-- HOW TO COMPLETE THIS TASK --
Transcribe only part of the material below: the lines from the one containing "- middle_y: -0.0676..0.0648" through the one containing "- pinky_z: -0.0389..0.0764", inclusive, exactly as written.

-- INFORMATION SUPPLIED --
*****
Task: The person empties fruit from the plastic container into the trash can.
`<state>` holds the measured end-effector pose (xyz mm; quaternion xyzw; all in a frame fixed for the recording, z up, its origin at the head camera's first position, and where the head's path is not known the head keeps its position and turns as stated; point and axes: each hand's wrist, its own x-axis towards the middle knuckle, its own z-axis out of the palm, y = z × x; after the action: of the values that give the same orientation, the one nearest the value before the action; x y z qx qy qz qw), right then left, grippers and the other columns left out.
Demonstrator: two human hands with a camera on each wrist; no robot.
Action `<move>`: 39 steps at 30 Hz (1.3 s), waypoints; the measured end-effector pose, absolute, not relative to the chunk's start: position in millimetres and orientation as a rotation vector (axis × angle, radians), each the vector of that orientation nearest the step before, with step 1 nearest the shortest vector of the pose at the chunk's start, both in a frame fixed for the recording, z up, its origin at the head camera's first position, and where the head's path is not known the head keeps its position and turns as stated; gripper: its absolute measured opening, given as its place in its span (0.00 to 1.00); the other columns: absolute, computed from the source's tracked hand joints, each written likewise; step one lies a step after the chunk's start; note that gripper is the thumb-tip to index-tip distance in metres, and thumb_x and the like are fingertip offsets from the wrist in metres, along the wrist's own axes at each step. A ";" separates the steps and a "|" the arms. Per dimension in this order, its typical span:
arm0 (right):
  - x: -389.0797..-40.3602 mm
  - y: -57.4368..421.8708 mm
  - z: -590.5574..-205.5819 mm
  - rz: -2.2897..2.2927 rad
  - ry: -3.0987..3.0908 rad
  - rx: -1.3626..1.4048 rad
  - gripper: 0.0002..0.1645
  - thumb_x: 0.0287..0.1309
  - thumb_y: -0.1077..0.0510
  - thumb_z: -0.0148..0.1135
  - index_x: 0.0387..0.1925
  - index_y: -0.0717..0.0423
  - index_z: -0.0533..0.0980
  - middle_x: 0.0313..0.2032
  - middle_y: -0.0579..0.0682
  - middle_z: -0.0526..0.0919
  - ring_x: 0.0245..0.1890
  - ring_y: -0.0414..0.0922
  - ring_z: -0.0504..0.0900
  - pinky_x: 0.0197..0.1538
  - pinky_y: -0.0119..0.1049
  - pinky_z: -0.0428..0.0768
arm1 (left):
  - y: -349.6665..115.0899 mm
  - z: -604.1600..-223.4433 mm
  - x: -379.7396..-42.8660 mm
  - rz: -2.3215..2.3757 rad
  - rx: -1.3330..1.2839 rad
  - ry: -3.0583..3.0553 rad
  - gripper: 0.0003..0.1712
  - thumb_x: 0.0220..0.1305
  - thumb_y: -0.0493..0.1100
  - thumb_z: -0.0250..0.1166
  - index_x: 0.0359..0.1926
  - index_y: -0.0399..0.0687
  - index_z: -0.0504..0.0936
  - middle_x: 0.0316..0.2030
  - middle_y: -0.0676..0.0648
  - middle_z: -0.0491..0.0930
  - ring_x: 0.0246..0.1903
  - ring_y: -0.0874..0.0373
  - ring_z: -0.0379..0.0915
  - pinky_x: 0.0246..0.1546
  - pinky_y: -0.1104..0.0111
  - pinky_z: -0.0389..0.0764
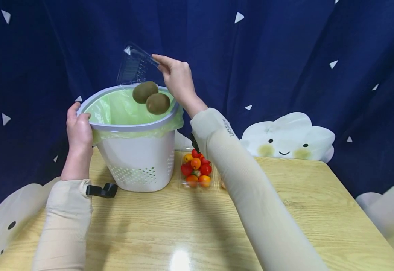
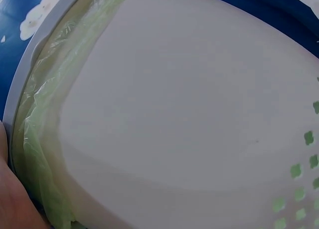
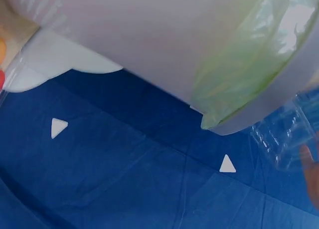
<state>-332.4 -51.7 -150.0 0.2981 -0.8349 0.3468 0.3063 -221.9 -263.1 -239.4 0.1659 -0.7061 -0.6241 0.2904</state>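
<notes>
My left hand (image 1: 79, 128) grips the grey rim of a white waste bin (image 1: 139, 162) at its left side. A pale green bin liner (image 1: 122, 109) lines the bin and folds over the rim. Above the bin's right side, my right hand (image 1: 178, 77) pinches the edge of a clear plastic tray (image 1: 132, 67), tipped steeply on its side. Two brown kiwis (image 1: 145, 92) are below the tray, over the bin's opening and outside my fingers. In the right wrist view the clear tray (image 3: 286, 134) shows beyond the rim, with part of the right hand (image 3: 311, 174) beside it.
A clear box of small red and orange fruit or tomatoes (image 1: 197, 171) stands on the wooden table (image 1: 149, 226), right of the bin. My right forearm partly covers another container behind it. A dark blue curtain (image 1: 285, 56) with white triangles hangs behind, with a cloud-shaped cutout (image 1: 285, 137).
</notes>
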 end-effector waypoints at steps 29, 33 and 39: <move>-337.8 -7.7 -152.8 1.450 -2.006 0.648 0.19 0.60 0.59 0.54 0.53 0.53 0.74 0.47 0.45 0.81 0.47 0.33 0.77 0.47 0.22 0.71 | -262.6 -239.1 -224.1 -1.597 0.495 -1.885 0.30 0.63 0.42 0.40 0.67 0.54 0.55 0.66 0.51 0.56 0.58 0.63 0.52 0.59 0.74 0.51; -337.7 -0.1 -158.7 1.511 -1.976 0.639 0.18 0.61 0.61 0.53 0.53 0.56 0.73 0.47 0.48 0.81 0.48 0.34 0.77 0.49 0.22 0.71 | -261.7 -240.9 -225.2 -1.612 0.478 -1.897 0.30 0.63 0.42 0.40 0.68 0.56 0.54 0.66 0.50 0.55 0.59 0.62 0.51 0.60 0.72 0.50; -332.3 11.0 -162.4 1.566 -1.951 0.639 0.18 0.62 0.62 0.51 0.53 0.58 0.71 0.48 0.51 0.80 0.48 0.37 0.78 0.50 0.23 0.71 | -260.5 -241.8 -225.1 -1.594 0.460 -1.912 0.30 0.64 0.42 0.39 0.68 0.55 0.55 0.66 0.51 0.56 0.59 0.63 0.51 0.61 0.73 0.50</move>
<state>-332.3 11.0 -162.4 0.2380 -0.7262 0.5829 0.2762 -225.1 -260.5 -241.8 0.1735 -0.7203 -0.6007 0.3002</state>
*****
-- REPLY --
  - middle_y: -0.0676..0.0648
  - middle_z: -0.0491..0.0930
  - ring_x: 0.0246..0.1903
  - ring_y: -0.0874..0.0373
  - ring_z: -0.0379..0.0915
  - pinky_x: 0.0246..0.1546
  - pinky_y: -0.1104..0.0111
  - pinky_z: -0.0389..0.0764

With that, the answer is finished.